Neil Mitchell wrote:
Hi Simon,
Thanks largely to Ian Lynagh, GHC now has a BuildBot infrastructure to
automate
nightly builds on multiple platforms. This replaces the old set of shell
scripts that we used to run nightly builds; now adding new clients to
the setup
is relatively easy, instructions are here:
http://hackage.haskell.org/trac/ghc/wiki/BuildBot
Good news!
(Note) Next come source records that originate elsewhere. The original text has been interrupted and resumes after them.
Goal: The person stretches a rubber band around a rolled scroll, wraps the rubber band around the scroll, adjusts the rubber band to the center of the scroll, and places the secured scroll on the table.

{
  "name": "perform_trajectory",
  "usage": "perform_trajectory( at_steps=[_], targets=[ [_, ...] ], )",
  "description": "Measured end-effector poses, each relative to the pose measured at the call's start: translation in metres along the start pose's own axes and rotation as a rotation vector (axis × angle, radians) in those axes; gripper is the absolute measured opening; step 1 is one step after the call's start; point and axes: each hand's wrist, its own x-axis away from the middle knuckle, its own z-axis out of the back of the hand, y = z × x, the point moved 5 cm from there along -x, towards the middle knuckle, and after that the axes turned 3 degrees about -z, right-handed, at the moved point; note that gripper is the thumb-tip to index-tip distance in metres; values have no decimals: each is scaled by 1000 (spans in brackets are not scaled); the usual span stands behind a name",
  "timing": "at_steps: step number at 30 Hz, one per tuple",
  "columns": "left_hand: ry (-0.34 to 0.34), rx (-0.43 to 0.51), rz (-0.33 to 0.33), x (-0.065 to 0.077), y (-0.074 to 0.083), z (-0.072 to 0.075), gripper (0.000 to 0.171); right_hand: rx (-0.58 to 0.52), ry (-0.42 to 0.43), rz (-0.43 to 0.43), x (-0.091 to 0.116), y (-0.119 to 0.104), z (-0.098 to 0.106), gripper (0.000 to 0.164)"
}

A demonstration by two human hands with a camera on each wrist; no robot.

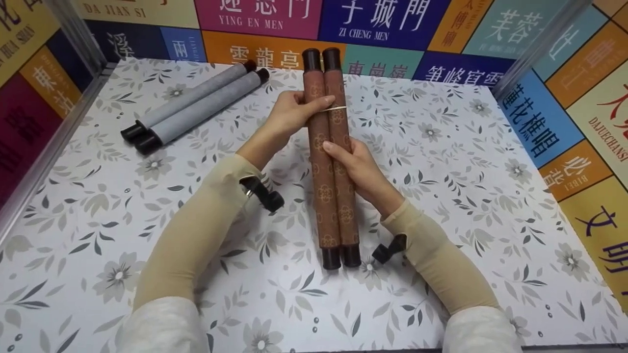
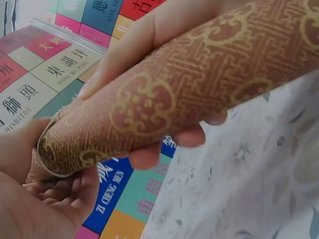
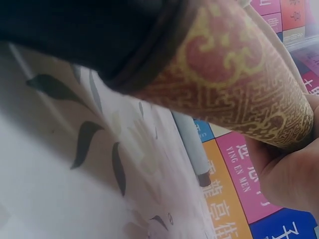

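Observation:
A brown brocade scroll [image 1: 325, 193], rolled from both ends into two side-by-side rolls with dark end knobs, is held upright-slanting above the table. My left hand [image 1: 293, 112] grips its upper part, thumb across the front beside a thin pale band [image 1: 337, 108] that loops around the rolls. Lower down, my right hand [image 1: 360, 164] holds the rolls from the right, its thumb lying over the front. Gold flower patterns cover the scroll [image 2: 144, 102] in the left wrist view, where the right hand's fingertips [image 2: 189, 137] show beneath it.
A second, grey-blue scroll [image 1: 206, 108] with dark knobs lies on the table at the back left. White floral cloth [image 1: 471, 206] covers the table. Colourful panels with lettering [image 1: 382, 24] stand along the back and both sides.

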Motion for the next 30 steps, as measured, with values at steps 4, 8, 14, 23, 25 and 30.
perform_trajectory(
  at_steps=[4, 8, 14, 23, 25, 30],
  targets=[
    [51, -19, -63, -1, 13, 6, 38, -12, -29, -27, 1, 2, -5, 37],
    [54, -43, -115, -1, 21, 8, 38, -2, -30, -28, 2, 4, -7, 38],
    [-24, -176, -90, 9, 6, -5, 41, -22, -4, 35, 1, 2, -2, 34],
    [-52, -69, -73, 0, 16, -2, 41, -23, 4, 35, 1, 4, -1, 34],
    [-30, -43, -85, -5, 22, 0, 41, -12, 17, 29, 1, 4, -1, 35],
    [-29, -141, -105, -2, 9, -7, 41, -19, 25, 26, 0, 5, 3, 38]
  ],
)
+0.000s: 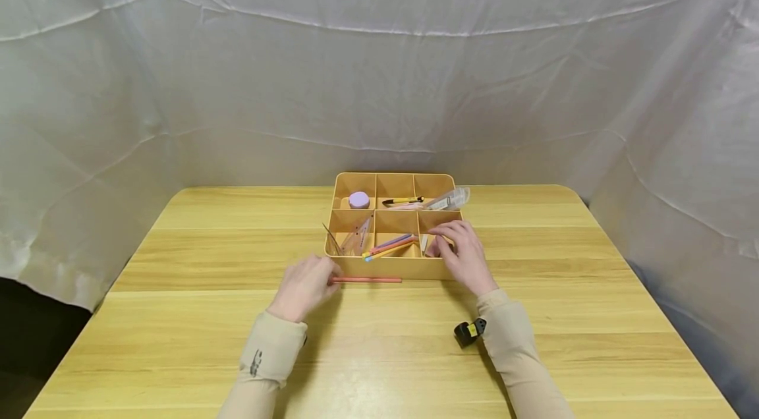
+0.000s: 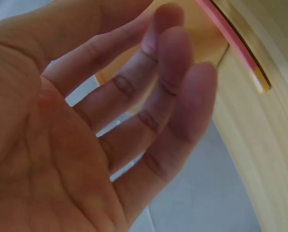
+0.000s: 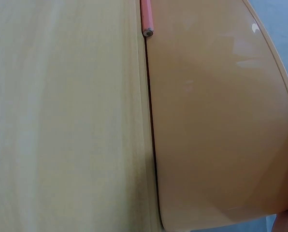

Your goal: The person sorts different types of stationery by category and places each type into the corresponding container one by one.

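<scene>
A red pencil (image 1: 367, 280) lies on the table along the front wall of a yellow-orange divided organizer box (image 1: 409, 268). My left hand (image 1: 305, 284) is at the pencil's left end. In the left wrist view its fingers are loosely bent with nothing in the palm, and the pencil (image 2: 233, 43) shows beyond the fingertips. My right hand (image 1: 465, 254) reaches into the front right compartment, its fingers beside a small pinkish item (image 1: 433, 248). Whether they pinch it is hidden. The right wrist view shows mostly the box's wall (image 3: 221, 121) and the pencil's end (image 3: 147, 21).
The front middle compartment holds several colored pencils (image 1: 388, 248); the front left one has clear set squares (image 1: 360, 236). Behind are a round lilac item (image 1: 358, 200), a yellow-and-black pen (image 1: 404, 199) and a clear packet (image 1: 449, 199) jutting past the right rim. A grey curtain (image 1: 379, 89) hangs behind.
</scene>
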Tool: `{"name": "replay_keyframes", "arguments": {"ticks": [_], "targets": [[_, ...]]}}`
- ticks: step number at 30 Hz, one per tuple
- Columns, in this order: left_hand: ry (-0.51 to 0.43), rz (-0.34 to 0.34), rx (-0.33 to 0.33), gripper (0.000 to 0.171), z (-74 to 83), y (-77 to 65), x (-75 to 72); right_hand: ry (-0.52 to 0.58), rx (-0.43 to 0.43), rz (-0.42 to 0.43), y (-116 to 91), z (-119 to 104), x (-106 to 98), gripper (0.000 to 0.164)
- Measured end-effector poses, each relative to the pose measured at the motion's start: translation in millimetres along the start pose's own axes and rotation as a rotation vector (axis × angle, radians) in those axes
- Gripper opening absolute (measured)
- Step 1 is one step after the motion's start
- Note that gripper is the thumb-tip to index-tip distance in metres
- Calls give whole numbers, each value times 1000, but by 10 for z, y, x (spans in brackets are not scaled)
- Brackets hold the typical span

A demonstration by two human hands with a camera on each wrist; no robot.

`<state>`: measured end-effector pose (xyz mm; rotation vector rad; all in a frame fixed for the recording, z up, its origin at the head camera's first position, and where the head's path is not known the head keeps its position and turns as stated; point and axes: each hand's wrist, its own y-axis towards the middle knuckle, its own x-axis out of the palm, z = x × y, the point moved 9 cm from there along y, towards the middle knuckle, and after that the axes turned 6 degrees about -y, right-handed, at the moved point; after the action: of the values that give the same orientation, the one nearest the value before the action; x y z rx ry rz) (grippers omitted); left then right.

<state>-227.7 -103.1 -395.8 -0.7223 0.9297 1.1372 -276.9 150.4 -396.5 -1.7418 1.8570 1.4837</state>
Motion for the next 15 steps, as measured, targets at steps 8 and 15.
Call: {"name": "replay_keyframes", "arguments": {"ticks": [8, 15], "targets": [[21, -29, -99, 23, -179, -4, 38, -3, -3, -2, -3, 7, 5, 17], [-15, 17, -136, 22, -302, 32, 28, -2, -8, 3, 0, 0, -2, 17]]}}
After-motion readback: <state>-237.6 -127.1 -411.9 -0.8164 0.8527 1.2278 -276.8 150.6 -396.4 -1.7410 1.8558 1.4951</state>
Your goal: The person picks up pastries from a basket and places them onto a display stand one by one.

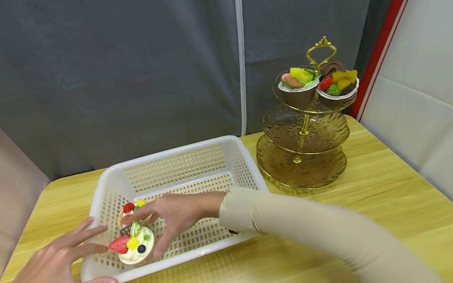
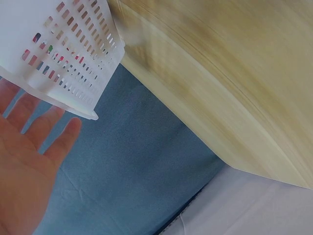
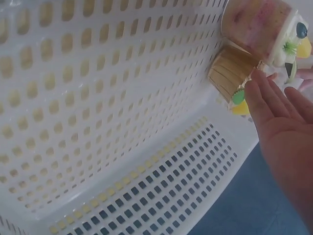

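Observation:
A white perforated basket (image 1: 196,255) stands on the table. Two toy cakes lie at its left end: one topped with cream, a strawberry and a blueberry (image 1: 148,246), the other in a gold pleated wrapper (image 3: 230,73). My right hand (image 1: 178,216) reaches in over them. Its thumb is beside the cream cake and its forefinger extends over the other one. In the right wrist view, the fingers look nearly straight, right by the wrapper and the cream topping. My left hand (image 1: 60,269) lies spread at the basket's left rim, thumb by the front corner.
To the right of the basket stands a three-tier amber stand (image 1: 304,168) with a gold handle (image 1: 321,51). Fruit-topped brown cupcakes (image 1: 299,95) sit on its top tier. A grey curtain (image 1: 127,68) hangs behind the wooden table (image 1: 381,195), and a white panel (image 1: 446,72) borders the right.

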The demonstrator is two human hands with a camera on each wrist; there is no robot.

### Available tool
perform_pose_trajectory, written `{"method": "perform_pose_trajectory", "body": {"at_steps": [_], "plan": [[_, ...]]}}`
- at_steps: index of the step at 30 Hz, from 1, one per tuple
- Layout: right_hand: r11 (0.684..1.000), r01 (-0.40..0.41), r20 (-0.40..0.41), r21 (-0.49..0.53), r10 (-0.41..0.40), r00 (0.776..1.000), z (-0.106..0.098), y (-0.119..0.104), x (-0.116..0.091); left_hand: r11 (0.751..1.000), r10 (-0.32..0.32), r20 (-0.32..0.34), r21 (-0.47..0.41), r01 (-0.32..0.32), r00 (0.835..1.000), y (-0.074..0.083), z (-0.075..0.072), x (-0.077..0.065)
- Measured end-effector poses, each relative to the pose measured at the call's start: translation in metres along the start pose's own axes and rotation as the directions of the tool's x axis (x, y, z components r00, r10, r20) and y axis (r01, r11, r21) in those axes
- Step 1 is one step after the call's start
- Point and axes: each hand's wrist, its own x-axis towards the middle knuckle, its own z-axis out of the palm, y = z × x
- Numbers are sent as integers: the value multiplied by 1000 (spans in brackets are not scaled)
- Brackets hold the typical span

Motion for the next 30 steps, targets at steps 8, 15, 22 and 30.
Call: {"method": "perform_pose_trajectory", "body": {"at_steps": [8,15,22,30], "plan": [[998,-59,11,-25,59,998,6,1,11,1000,-1,-8,4,1,1000,-1,1,-1],[986,-77,-21,-147,75,997,10,-1,19,1000,5,-7,2,-5,1000,-1,1,0],[977,-91,-25,-194,88,996,11,-3,24,1000,0,-7,6,0,1000,-1,-1,0],[949,-82,-33,-306,75,997,15,-6,29,1000,1,-18,12,0,1000,1,-1,0]]}}
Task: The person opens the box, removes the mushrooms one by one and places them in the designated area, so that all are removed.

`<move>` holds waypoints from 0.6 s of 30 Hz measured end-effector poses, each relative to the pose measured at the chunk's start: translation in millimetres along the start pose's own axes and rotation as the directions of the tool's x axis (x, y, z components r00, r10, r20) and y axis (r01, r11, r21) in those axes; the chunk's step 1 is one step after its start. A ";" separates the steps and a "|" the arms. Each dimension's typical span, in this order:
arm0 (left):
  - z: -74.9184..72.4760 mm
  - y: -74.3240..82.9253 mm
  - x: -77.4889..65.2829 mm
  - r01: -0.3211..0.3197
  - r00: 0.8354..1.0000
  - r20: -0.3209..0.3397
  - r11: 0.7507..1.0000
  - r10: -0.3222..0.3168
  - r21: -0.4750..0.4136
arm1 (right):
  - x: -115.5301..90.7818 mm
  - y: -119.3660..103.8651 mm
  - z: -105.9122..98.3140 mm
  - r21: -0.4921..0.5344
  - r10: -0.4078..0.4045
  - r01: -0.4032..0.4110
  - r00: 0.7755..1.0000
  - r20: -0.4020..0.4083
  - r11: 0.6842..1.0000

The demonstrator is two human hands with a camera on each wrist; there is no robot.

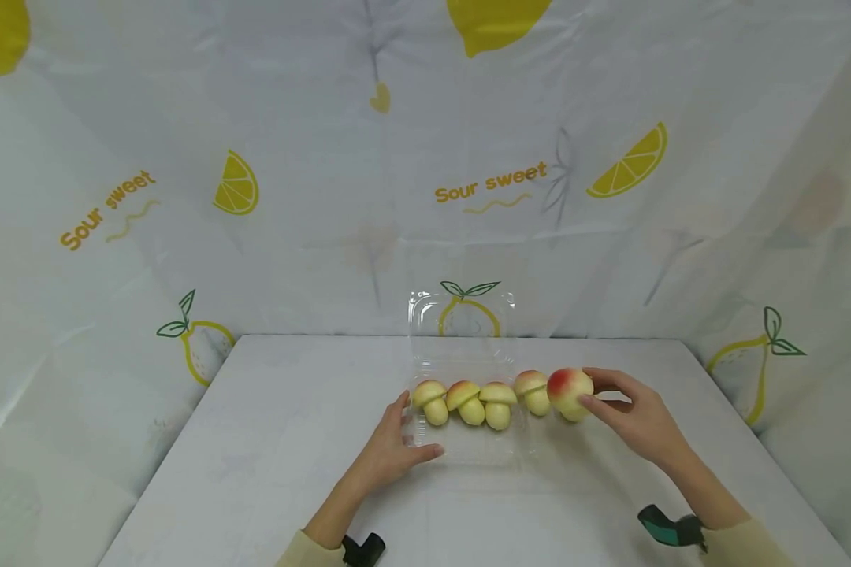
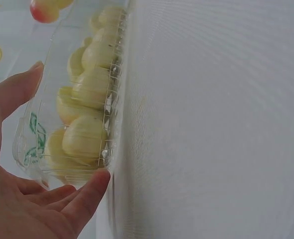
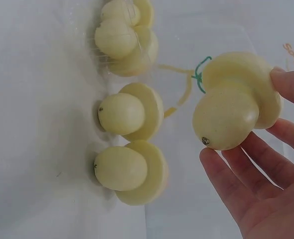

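My right hand (image 1: 641,413) pinches a mushroom-shaped piece (image 1: 570,392), red-and-cream cap and pale stem, between thumb and fingers. In the right wrist view this mushroom (image 3: 226,117) is up off the table, its stem end showing. Two more mushrooms (image 3: 122,113) lie on the table beside the box; the held one overlaps part of them in the head view. At the left end of the open clear plastic box (image 1: 461,453), my left hand (image 1: 390,445) grips the corner, thumb along the front and fingers at the side. Three mushrooms (image 1: 470,402) lie in a row inside.
The box's transparent lid (image 1: 461,323) stands raised at the back, against a white cloth backdrop (image 1: 312,197) printed with lemons and lettering. White table (image 1: 255,441) extends around the box on both sides. Black wrist straps (image 1: 670,528) show at the sleeves.
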State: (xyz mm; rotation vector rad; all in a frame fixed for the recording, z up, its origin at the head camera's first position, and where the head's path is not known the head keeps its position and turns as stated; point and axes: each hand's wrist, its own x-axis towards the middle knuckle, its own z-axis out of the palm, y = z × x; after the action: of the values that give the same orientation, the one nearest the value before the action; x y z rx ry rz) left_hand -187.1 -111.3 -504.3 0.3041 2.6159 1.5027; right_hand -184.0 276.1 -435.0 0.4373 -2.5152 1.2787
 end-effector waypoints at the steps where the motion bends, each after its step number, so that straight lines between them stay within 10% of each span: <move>1: 0.0 0.0 0.0 -0.001 1.000 0.000 1.000 0.001 0.000 | -0.3 1.0 -1.7 -0.007 0.001 -0.001 1.000 -0.006 1.000; 18: 0.1 -0.9 -0.7 -0.001 1.000 -0.001 1.000 0.001 -0.006 | 1.8 23.7 -29.1 -0.127 0.086 -0.095 0.994 -0.075 0.987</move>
State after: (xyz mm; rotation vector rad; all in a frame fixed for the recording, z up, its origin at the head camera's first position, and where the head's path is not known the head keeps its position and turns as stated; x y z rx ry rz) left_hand -186.6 -111.8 -505.1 0.3036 2.6119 1.5118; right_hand -191.6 312.8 -435.2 0.2479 -2.5670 1.1304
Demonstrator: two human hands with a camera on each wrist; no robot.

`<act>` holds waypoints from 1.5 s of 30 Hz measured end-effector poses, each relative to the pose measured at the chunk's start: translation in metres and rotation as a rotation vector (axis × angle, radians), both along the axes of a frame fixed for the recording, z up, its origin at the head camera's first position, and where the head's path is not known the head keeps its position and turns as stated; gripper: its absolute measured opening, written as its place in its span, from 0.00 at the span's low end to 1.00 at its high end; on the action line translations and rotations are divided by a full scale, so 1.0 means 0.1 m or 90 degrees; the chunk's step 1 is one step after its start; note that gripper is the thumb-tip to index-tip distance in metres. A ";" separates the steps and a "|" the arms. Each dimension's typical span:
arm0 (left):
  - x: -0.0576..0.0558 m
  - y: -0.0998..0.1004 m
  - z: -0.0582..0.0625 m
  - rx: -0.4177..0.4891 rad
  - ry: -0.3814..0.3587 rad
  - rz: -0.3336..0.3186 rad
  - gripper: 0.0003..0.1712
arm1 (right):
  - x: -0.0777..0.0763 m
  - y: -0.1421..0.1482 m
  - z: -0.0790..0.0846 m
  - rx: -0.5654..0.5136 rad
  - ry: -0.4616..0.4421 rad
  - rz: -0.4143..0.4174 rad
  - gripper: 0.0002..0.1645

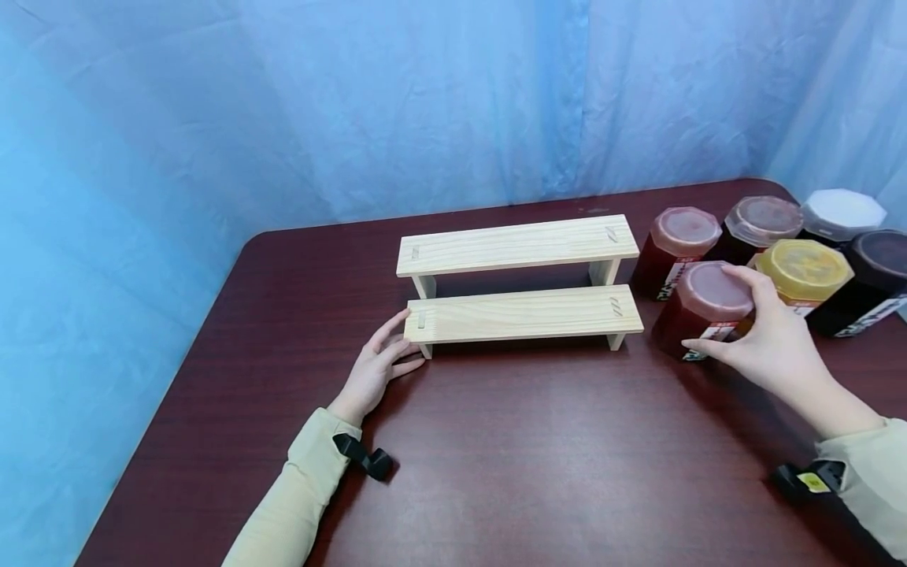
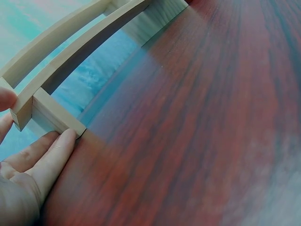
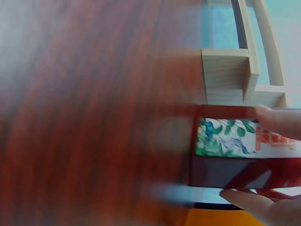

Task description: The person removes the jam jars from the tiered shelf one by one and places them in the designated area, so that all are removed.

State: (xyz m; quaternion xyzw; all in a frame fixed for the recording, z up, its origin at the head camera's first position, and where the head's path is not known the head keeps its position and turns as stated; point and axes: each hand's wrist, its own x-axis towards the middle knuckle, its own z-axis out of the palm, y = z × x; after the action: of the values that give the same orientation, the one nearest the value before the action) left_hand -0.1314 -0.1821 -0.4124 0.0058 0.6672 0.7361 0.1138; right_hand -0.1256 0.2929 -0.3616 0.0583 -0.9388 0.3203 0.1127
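Observation:
Two low pale wooden risers stand one behind the other on the table; the rear riser (image 1: pixel 517 246) is taller than the front riser (image 1: pixel 520 315). At the front riser's left end, my left hand (image 1: pixel 383 358) touches the board and its leg (image 2: pixel 56 113) with extended fingers. My right hand (image 1: pixel 775 346) grips a jar of dark red contents (image 1: pixel 708 303) between thumb and fingers, just right of the front riser. This jar has a pinkish octagonal lid and a label (image 3: pixel 230 136) with green leaves and red print. In the right wrist view its base is at the tabletop.
Behind and beside the held jar stand another red jar (image 1: pixel 680 240), a dark jar with a clear lid (image 1: pixel 765 220), a yellow-lidded jar (image 1: pixel 804 272), a white-lidded jar (image 1: pixel 843 213) and a black jar (image 1: pixel 879 272). Blue curtains (image 1: pixel 425 102) hang behind the dark red-brown table (image 1: pixel 496 472).

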 end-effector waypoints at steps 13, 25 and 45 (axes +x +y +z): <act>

Do you have any idea of how much time a build might take
roughly?
It depends how much you want to do: as a rough guide, our really-do-everything
builds take about 8 hours on a fast machine, that includes
- 3 compiler stages (only 2 are necessary, the 3rd is a sanity check)
- the "extra libraries"
- all libraries built for profiling and "unregisterised"
- split objects
- a full testsuite run, in all the supported ways
- 5 runs of the nofib benchmark suite, with various flag settings
- build & upload distributions
We can do a "fast" build in much less time: probably about 1 hour for
- 2 compiler stages
- core libraries only
- no profiled libraries
- no split objects
- a "fast" testsuite run
- no benchmarks
You tell us how much time you have, we can keep your machine busy :-)
As a second point, the Yhc team do a variety of builds - some from
clean, some from fullclean, some from delete the directory and a
completely fresh darcs pull etc. We've found that can help catch
things like interface changes, dependancies etc earlier. If you have
(or can find) too many Windows/Linux machines etc that might be worth
doing - and is pretty easy with buildbot.
All our builds start with a fresh checkout right now. There are certainly
things that can go wrong if you don't fully clean the tree and re-configure
after updates (e.g. modifications to the configure.ac files), so I'm not sure it
would be useful to start from an partially-clean tree.